Fillon hatte am Mittwoch eine weitere Wende in dem erbitterten Führungsstreit mit Copé vollzogen: Nachdem er zunächst das Ergebnis der Urwahl anerkannt hatte, erklärte er dieses dann für unzulässig, weil die Stimmen aus drei Überseegebieten nicht berücksichtigt worden seien.

Würden diese hinzugezählt, dann habe er die Urwahl mit 26 Stimmen Vorsprung gewonnen, gab das Lager des zur Parteimitte zählenden Ex-Regierungschefs bekannt. Später verkündete Fillon, er verzichte auf den UMP-Vorsitz, forderte zugleich aber auch seinen vom rechten Parteiflügel unterstützten Rivalen Copé zum Verzicht auf.

Fillon will Juppé

Fillon fordert, dass Ex-Premierminister und UMP-Mitbegründer Alain Juppé zum Übergangschef der UMP ernannt wird. Dieser war bei der Urwahl nicht angetreten. Sollte diese Forderung nicht erfüllt werden, will Fillon notfalls vor Gericht ziehen, wie er am Mittwochabend dem Sender TF1 sagte.
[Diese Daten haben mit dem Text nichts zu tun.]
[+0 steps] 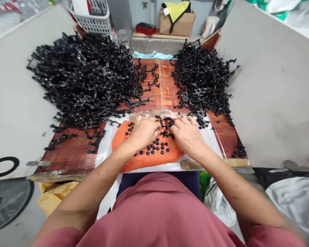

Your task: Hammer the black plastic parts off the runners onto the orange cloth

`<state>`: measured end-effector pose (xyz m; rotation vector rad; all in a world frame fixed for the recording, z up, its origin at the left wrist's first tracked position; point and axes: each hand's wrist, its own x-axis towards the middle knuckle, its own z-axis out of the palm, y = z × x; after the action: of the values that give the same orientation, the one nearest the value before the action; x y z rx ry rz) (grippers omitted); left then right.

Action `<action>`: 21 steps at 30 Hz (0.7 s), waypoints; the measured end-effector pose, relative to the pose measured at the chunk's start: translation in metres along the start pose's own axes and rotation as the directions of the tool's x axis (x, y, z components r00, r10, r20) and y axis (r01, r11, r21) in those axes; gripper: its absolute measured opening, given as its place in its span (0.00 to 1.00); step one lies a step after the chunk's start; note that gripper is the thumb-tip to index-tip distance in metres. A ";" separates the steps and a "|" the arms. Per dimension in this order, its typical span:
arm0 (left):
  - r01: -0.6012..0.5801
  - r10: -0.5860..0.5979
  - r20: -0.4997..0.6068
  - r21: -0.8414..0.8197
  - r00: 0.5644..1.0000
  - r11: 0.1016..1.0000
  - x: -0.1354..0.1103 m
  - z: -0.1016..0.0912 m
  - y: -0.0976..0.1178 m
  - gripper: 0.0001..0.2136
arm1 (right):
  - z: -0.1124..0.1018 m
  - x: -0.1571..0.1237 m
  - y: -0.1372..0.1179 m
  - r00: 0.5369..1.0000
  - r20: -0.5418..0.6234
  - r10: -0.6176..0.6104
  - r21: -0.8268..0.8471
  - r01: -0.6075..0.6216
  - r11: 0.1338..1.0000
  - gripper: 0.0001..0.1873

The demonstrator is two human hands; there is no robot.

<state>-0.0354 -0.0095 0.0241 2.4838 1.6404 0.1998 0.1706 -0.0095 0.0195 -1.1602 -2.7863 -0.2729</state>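
On the orange pad (144, 162): small black pieces (157, 148), round-headed, scattered over its middle and clustered toward its far edge. Left hand (145, 130) over the pad's far left part, fingers curled; right hand (187, 135) at its far right, fingers bent likewise, both beside the cluster. From my remote feed I cannot tell whether either grips a piece. Beyond the pad to the left, large black heap (84, 79); beyond it to the right, smaller heap (202, 79). Writing: red letters on a plastic bag (5, 19), far left of the pad, cut off; I cannot read them. Mug (210, 26) beyond the pad: print too small.
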 end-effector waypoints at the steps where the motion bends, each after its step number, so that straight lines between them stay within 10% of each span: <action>1: -0.015 0.015 0.000 -0.005 1.000 1.000 0.002 0.003 0.001 0.08 | 0.003 -0.002 0.004 0.998 -0.008 0.055 0.028 -0.055 0.998 0.12; 21: -0.052 0.052 -0.012 0.034 0.999 0.998 0.005 0.012 0.017 0.09 | 0.027 -0.012 -0.001 0.995 0.009 0.096 0.275 -0.095 0.957 0.12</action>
<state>-0.0157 -0.0119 0.0160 2.5576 1.5983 0.1959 0.1775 -0.0132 -0.0087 -1.2156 -2.6439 0.1194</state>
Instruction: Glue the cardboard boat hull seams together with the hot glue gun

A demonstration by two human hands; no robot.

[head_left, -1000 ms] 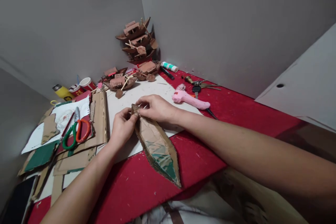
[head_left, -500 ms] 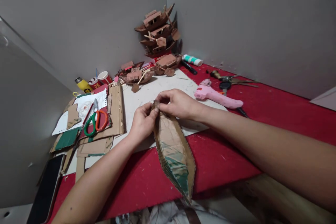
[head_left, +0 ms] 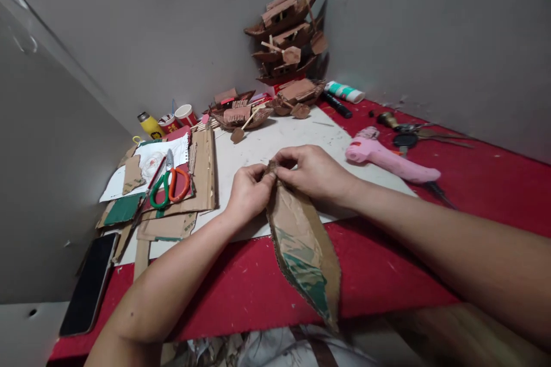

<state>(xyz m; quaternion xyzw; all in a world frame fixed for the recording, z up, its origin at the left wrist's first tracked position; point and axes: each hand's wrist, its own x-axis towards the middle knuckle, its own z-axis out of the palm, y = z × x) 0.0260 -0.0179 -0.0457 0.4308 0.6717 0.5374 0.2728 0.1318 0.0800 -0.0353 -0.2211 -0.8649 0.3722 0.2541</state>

Der erbittert ausgetragene Wahlkampf der beiden Rivalen und das Chaos am Wahlabend haben die UMP von Ex-Staatschef Nicolas Sarkozy tief gespalten. Copé hatte die Urwahl nach dem Ergebnis der internen Wahlkommission mit einem hauchdünnen Vorsprung von 98 Stimmen gegenüber Fillon gewonnen.